§ **Work task**:
What you need to produce is the complete listing, repeated exactly.

§ **Data shown**:
◆ ◆ ◆ ◆ ◆

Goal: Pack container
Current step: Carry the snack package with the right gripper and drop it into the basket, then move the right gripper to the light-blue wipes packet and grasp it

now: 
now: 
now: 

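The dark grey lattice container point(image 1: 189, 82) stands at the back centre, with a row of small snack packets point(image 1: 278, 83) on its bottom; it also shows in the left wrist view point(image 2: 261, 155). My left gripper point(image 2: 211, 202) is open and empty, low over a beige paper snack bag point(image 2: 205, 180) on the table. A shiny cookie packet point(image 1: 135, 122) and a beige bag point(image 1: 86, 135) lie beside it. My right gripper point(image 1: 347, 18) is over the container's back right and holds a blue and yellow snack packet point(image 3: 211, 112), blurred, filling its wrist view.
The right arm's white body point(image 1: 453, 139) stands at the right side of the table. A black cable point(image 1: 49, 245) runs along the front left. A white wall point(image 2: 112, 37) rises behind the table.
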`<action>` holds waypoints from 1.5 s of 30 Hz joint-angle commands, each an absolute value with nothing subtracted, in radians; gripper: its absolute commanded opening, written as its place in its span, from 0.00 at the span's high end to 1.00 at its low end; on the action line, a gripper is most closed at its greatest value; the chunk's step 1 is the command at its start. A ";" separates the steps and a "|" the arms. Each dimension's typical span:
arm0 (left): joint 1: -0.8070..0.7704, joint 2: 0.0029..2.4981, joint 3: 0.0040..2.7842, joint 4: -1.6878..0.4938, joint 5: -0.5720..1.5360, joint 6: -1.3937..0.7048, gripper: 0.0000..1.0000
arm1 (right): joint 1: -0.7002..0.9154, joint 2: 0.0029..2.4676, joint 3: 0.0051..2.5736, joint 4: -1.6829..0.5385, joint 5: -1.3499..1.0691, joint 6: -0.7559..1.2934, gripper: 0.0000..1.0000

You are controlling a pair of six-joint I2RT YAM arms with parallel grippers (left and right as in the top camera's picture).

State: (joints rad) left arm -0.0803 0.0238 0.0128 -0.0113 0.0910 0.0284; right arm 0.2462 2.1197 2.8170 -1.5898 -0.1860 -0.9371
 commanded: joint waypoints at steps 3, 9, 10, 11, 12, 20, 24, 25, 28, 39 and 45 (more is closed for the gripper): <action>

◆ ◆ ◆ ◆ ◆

§ **Written response**:
Goal: Pack container
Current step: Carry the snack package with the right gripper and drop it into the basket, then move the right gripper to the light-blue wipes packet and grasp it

now: 
now: 
now: 

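The dark grey lattice container point(image 1: 189, 82) stands at the back centre, with a row of small snack packets point(image 1: 278, 83) on its bottom; it also shows in the left wrist view point(image 2: 261, 155). My left gripper point(image 2: 211, 202) is open and empty, low over a beige paper snack bag point(image 2: 205, 180) on the table. A shiny cookie packet point(image 1: 135, 122) and a beige bag point(image 1: 86, 135) lie beside it. My right gripper point(image 1: 347, 18) is over the container's back right and holds a blue and yellow snack packet point(image 3: 211, 112), blurred, filling its wrist view.
The right arm's white body point(image 1: 453, 139) stands at the right side of the table. A black cable point(image 1: 49, 245) runs along the front left. A white wall point(image 2: 112, 37) rises behind the table.
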`<action>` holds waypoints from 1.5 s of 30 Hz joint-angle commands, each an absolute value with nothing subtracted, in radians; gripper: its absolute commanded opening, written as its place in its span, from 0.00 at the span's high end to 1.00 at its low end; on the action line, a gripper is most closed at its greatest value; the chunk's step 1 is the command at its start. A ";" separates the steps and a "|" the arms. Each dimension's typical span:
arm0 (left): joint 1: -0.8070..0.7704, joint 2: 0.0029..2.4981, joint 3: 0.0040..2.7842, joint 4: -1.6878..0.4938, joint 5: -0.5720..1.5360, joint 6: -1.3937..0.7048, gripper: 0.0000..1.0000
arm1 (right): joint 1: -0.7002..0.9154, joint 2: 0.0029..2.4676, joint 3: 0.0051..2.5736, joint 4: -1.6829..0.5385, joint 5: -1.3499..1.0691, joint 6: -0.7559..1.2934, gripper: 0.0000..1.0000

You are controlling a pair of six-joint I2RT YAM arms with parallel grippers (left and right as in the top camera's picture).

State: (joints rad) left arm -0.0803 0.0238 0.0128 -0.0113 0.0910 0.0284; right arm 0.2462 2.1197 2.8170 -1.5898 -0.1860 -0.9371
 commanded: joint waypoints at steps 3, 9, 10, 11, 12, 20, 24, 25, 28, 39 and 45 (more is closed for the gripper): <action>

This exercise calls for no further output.